La Contraloría General de la República determinó un hallazgo fiscal por 824.960 millones de pesos contra la Agencia Nacional de Infraestructura (ANI), al concluir que el Viaducto Chirajara continúa sin entrar en operación pese a estar terminado desde hace más de dos años.
El hallazgo se produjo tras una auditoría de cumplimiento al contrato de concesión 4G de iniciativa privada Chirajara–Fundadores y otros contratos asociados al corredor vial Bogotá–Villavicencio, correspondiente a las vigencias 2022-2025. Según el organismo de control, la ANI no realizó de manera oportuna las gestiones técnicas, administrativas, financieras y contractuales necesarias para ejecutar las obras que permitan habilitar la infraestructura.

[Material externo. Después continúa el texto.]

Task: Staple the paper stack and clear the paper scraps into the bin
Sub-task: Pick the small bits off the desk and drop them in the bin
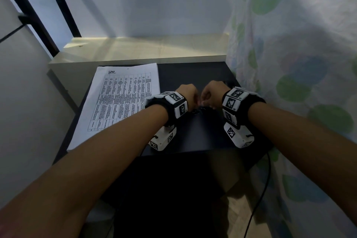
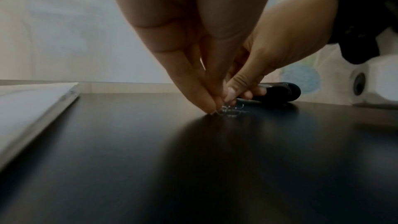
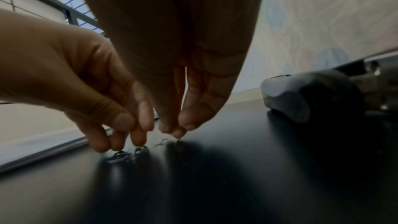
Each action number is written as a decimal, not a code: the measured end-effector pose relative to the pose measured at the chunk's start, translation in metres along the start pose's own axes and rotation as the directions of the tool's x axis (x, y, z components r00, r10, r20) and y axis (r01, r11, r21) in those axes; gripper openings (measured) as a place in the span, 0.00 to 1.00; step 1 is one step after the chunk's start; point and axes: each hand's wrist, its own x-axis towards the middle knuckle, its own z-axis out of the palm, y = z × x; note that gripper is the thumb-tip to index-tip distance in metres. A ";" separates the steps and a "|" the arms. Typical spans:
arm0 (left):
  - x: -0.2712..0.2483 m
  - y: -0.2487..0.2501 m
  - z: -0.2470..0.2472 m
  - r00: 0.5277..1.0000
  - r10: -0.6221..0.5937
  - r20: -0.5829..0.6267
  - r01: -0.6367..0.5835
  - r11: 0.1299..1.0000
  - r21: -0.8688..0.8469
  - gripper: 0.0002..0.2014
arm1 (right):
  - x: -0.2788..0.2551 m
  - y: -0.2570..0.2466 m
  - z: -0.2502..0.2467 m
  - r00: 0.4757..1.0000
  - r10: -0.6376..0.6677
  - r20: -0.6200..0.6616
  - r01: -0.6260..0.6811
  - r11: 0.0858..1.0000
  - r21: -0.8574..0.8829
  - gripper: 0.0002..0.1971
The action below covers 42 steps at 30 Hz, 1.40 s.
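The printed paper stack point(image 1: 119, 102) lies on the left of the black table point(image 1: 202, 131); its edge shows in the wrist views point(image 2: 32, 108) point(image 3: 43, 156). My two hands meet at the table's middle over a small heap of thin bent metal scraps point(image 1: 199, 110) point(image 2: 231, 111) point(image 3: 163, 142). My left hand point(image 1: 190, 95) point(image 2: 212, 108) point(image 3: 129, 135) points down with thumb and fingertips pinched at the scraps. My right hand point(image 1: 211, 93) point(image 3: 174, 131) point(image 2: 231, 97) pinches a thin scrap just above the tabletop. A black stapler point(image 2: 277, 93) point(image 3: 301, 96) lies behind my right hand.
A pale wooden ledge point(image 1: 144, 48) runs behind the table. A patterned curtain point(image 1: 299, 63) hangs close on the right and a grey panel point(image 1: 23, 102) stands on the left. A black cable point(image 1: 264, 183) drops past the table's right front corner. No bin is in view.
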 end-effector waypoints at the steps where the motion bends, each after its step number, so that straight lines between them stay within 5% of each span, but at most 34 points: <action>1: 0.000 0.000 0.001 1.000 -0.005 -0.002 0.005 1.000 0.011 0.12 | 0.001 0.000 0.000 1.000 -0.002 0.004 0.002 1.000 -0.004 0.08; 8: 0.003 -0.001 0.007 0.994 -0.081 0.075 0.074 0.993 0.092 0.27 | -0.001 0.006 -0.010 0.992 -0.015 0.128 0.015 1.000 0.004 0.17; 25: 0.009 -0.001 0.001 0.986 -0.164 0.037 0.161 0.985 0.065 0.23 | 0.006 0.015 -0.004 0.993 0.035 0.109 -0.051 0.989 0.140 0.18; 33: 0.011 0.000 0.002 0.987 -0.152 0.059 0.148 0.986 0.073 0.17 | 0.009 0.014 0.003 0.994 0.053 0.093 -0.071 0.979 0.193 0.11; 42: 0.008 0.000 0.002 0.985 -0.139 0.105 0.130 0.988 0.087 0.17 | 0.005 0.005 0.005 0.993 0.021 0.120 -0.033 0.995 0.094 0.05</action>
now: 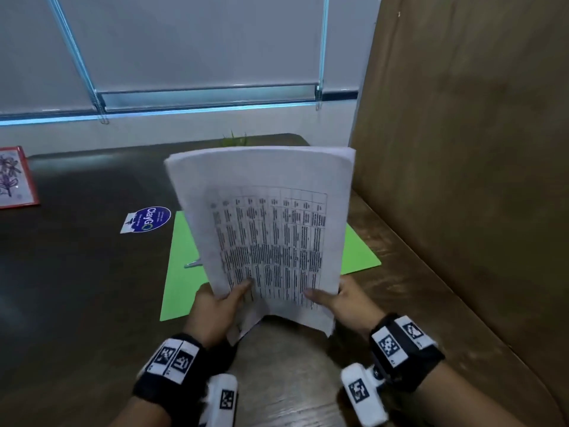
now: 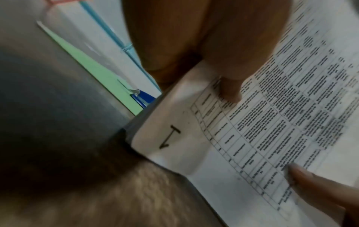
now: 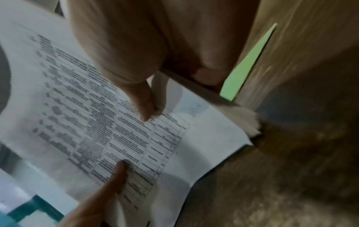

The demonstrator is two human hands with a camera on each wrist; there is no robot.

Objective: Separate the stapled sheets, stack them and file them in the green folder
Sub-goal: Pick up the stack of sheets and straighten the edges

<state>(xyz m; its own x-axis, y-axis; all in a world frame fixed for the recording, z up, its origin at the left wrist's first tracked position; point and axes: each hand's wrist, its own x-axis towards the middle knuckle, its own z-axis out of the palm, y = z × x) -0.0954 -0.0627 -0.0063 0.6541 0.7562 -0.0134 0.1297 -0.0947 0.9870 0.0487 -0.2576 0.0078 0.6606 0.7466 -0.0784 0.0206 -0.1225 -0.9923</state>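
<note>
Sheets (image 1: 268, 229) held upright above the table (image 1: 77, 272), bottom edge near the wood, top bowing away toward the window. Printed table of text on the front page, rows running sideways. Left hand (image 1: 215, 306) grasping the lower left corner — thumb (image 2: 231, 90) flat on the print, fingers curled behind the paper. Right hand (image 1: 345, 300) grasping the lower right corner the same way, thumb (image 3: 143, 106) on the front, fingers behind. Lower margin between the two hands buckled and lifted, page edges fanned a little at the right corner in the right wrist view. A dark staple-like mark (image 2: 170, 137) in the blank corner margin seen from the left wrist; too blurred to say more. Folder (image 1: 181, 272) lying flat on the table right behind the sheets, green, closed as far as can be told, partly hidden by the paper. A small pale object (image 1: 194, 263) on the folder, half covered by the sheets; from the left wrist a blue tool with a metal tip (image 2: 141, 98) at the folder's edge — cannot tell whether the same thing. A round blue sticker (image 1: 147, 219) on the table left of the folder, a red-edged picture (image 1: 15, 177) at the far left. A brown panel (image 1: 462, 149) standing along the right side.
</note>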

La Contraloría explicó que, aunque el viaducto fue finalizado el 4 de febrero de 2024, aún no ha sido recibido formalmente por la ANI ni puesto al servicio de los usuarios. Esto se debe a que persisten daños sin reparar en el Túnel 13 y al colapso del Puente 1 (Quebrada Seca), ocurrido en junio de 2019, lo que mantiene fuera de operación un tramo de 6,5 kilómetros de la doble calzada Bogotá–Villavicencio.

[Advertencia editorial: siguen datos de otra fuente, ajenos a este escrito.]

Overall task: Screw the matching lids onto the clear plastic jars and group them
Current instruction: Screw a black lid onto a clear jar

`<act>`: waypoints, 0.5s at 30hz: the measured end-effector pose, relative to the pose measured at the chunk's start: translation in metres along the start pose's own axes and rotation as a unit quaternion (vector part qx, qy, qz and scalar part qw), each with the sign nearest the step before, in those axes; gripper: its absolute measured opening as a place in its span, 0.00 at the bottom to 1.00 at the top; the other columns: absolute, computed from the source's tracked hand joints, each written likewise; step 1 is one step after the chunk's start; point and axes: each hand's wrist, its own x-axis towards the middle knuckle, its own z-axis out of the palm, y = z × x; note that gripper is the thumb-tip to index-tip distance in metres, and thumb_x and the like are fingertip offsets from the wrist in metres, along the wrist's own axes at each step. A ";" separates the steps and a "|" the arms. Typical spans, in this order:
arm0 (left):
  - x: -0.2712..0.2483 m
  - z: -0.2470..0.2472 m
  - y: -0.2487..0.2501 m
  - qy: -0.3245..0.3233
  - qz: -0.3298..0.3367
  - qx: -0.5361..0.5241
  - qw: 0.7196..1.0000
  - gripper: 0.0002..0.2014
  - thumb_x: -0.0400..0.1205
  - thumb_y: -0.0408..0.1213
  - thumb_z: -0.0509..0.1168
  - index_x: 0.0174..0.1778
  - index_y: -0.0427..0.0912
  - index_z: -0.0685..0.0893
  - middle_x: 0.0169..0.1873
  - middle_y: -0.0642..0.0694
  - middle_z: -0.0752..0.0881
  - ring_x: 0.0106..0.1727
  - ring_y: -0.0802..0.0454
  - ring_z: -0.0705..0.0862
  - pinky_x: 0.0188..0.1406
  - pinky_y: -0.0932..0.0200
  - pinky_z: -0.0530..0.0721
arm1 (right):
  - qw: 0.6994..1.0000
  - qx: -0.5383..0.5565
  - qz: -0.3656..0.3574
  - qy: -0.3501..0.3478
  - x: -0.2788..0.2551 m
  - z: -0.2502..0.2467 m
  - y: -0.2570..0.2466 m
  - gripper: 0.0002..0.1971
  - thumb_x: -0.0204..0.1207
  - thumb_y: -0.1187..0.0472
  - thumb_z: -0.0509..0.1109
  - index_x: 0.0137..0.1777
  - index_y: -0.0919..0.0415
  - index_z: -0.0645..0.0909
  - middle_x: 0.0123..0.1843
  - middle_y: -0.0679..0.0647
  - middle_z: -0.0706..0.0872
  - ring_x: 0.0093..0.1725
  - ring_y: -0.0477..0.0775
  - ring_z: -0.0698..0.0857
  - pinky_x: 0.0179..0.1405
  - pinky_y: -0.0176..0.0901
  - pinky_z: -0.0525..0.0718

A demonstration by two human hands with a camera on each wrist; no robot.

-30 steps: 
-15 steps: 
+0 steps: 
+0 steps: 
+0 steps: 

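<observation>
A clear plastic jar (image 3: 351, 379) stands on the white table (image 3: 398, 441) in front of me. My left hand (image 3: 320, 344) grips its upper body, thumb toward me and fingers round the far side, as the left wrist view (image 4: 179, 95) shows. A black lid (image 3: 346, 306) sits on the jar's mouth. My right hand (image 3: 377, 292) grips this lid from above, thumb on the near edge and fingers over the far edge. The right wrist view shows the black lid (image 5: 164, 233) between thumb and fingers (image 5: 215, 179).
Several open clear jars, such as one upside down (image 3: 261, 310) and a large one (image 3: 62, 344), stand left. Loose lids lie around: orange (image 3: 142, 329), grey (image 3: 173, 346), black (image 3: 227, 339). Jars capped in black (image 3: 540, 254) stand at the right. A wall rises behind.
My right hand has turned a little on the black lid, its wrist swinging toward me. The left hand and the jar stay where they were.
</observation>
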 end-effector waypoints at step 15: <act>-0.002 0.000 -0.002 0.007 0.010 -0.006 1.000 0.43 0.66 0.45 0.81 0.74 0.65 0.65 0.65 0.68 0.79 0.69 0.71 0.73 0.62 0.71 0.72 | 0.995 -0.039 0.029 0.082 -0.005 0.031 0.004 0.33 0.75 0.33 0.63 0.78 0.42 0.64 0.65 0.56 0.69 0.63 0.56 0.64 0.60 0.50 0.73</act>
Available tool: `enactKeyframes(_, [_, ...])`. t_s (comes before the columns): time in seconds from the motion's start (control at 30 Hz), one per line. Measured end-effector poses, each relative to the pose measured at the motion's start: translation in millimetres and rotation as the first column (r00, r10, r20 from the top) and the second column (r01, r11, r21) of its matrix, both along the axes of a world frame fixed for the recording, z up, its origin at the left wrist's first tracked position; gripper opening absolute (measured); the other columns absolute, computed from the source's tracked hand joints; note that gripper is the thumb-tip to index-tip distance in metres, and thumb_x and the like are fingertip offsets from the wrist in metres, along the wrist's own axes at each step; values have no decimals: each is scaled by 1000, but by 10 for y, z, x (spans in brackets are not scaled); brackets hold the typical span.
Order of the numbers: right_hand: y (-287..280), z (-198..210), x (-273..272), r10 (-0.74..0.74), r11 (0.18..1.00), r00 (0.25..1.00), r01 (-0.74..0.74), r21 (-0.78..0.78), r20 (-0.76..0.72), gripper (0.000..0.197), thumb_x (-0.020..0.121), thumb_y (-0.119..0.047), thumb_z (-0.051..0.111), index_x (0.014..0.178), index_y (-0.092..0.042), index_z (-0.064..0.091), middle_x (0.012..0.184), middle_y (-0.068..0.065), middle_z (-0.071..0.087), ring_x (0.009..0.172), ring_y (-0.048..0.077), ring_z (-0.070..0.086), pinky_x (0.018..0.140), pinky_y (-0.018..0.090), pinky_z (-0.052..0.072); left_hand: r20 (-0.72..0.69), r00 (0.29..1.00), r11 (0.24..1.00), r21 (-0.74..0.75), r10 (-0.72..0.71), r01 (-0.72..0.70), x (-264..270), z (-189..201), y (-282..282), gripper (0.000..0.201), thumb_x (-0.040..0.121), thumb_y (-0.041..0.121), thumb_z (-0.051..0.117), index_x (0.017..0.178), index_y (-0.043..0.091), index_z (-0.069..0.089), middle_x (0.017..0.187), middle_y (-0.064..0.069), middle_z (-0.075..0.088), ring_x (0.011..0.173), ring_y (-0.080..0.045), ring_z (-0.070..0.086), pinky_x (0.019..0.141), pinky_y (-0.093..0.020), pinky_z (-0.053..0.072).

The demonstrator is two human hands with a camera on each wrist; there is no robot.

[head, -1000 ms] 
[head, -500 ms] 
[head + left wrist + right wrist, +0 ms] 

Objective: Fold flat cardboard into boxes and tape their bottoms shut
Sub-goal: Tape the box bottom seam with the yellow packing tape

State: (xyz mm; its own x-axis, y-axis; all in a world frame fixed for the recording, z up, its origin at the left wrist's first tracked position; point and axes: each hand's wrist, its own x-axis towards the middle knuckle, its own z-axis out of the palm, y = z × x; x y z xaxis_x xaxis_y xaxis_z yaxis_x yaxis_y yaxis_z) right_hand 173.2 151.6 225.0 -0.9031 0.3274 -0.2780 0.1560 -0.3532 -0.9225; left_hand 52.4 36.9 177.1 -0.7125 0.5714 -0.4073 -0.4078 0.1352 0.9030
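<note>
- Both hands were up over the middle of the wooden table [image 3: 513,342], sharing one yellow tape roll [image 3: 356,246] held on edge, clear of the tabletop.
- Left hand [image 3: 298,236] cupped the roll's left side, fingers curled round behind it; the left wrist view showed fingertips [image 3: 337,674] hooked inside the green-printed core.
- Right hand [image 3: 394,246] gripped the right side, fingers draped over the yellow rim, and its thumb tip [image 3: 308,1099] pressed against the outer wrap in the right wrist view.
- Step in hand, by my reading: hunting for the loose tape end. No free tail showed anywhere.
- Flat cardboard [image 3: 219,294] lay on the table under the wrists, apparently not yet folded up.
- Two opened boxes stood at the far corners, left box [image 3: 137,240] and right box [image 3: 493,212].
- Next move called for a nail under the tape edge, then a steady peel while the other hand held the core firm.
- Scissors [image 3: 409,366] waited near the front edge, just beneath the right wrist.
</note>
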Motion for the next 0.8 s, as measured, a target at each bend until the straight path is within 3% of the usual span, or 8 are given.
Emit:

El ente de control recordó que un laudo arbitral del 10 de noviembre de 2023 estableció que la ANI asumió la responsabilidad por la inestabilidad de la ladera en el kilómetro 58 y ordenó a la entidad ejecutar las intervenciones necesarias para reparar el túnel y el puente, con el fin de poner en funcionamiento el viaducto y el tramo vial asociado.